Solved: How to import a CSV file that includes long strings, which contain com...

xyxu · Posted 06-06-2020 04:02 PM

The CSV file has many columns, and 2 of these columns' values are text (short paragraphs). I am using

delimiter = ','

It seems SAS recognizes any comma inside the paragraphs as a delimiter and reports an error. Is there a good way to properly import such files?

Patrick · Posted 06-06-2020 06:11 PM

You have a line feed (LF) in your data. Add the following to your Infile statement and see if this helps: TERMSTR=CRLF

View solution in original post

ballardw · Posted 06-06-2020 04:23 PM

The infile option DSD should allow you to read the data if the value in the data is inside quotes.

If the values contain quotes in the body you may have issues though.

xyxu · Posted 06-06-2020 04:32 PM

I used DSD option, but still get errors when SAS goes over a comma inside the string.

Patrick · Posted 06-06-2020 04:35 PM

The strings with commas need to be quoted. If so then below two options should work (for the Infile statement DSD adds the "magic" you're after).

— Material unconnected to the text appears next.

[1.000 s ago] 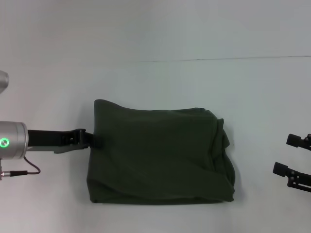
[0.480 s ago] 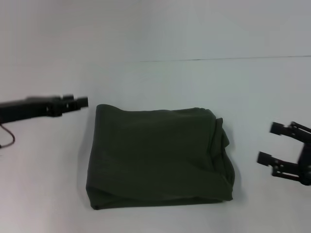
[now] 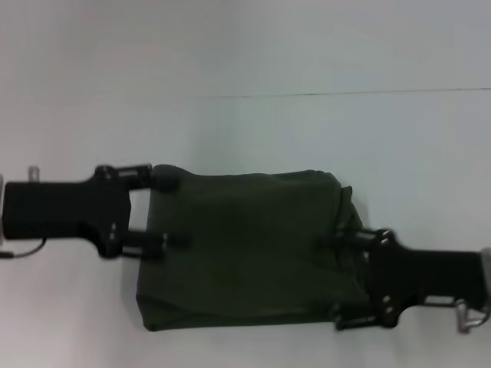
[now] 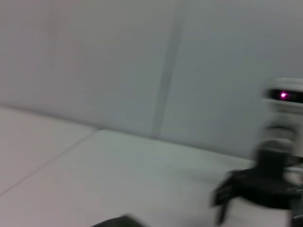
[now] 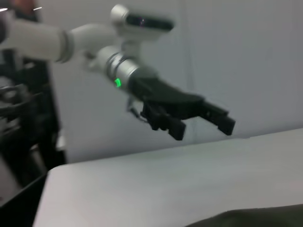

%let path=%sysfunc(pathname(work));
data _null_;
  file "&path/text.csv";
  put 'col1,col2,col3';
  put '1,"ab, cd", xyz';
  stop;
run;

/* using proc import */
proc import 
  file="&path/text.csv"
  out=want1
  dbms=csv;
  delimiter = ",";
  getnames=yes;
  guessingrows=max;
run;

proc print data=want1;
run;

/* using data step */
data want2;
  infile "&path/text.csv" dsd truncover firstobs=2;
  informat col1 best32. col2 col3 $10.;
  input col1 col2 col3;
run;

proc print data=want2;
run;

xyxu · Posted 06-06-2020 06:05 PM

Thanks! Your solution helps me realize that the problem I am getting may be different from what I initially thought. Please see attached for a one-row example. I got errors when using the following code:

data want;
	infile "&my_path\test2.csv" dsd truncover firstobs = 2;
	informat 
		NUMBER 10.
		Current_Incremental_Terms Current_Covenants Current_Other $100.
		EBITDA $10.
		FirstLienLev TotalLev 10.
		Equity_perc percent5.2
		Revolver $10.
		Tla Concurrent_Bonds 10.
		Purpose_comment $50.;
	input NUMBER Current_Incremental_Terms	Current_Covenants Current_Other EBITDA FirstLienLev TotalLev Equity_perc Revolver Tla Concurrent_Bonds Purpose_comment;
run;

While the long strings are indeed quoted in the csv file, SAS still breaks the string between commas. Could you tell what's causing the error?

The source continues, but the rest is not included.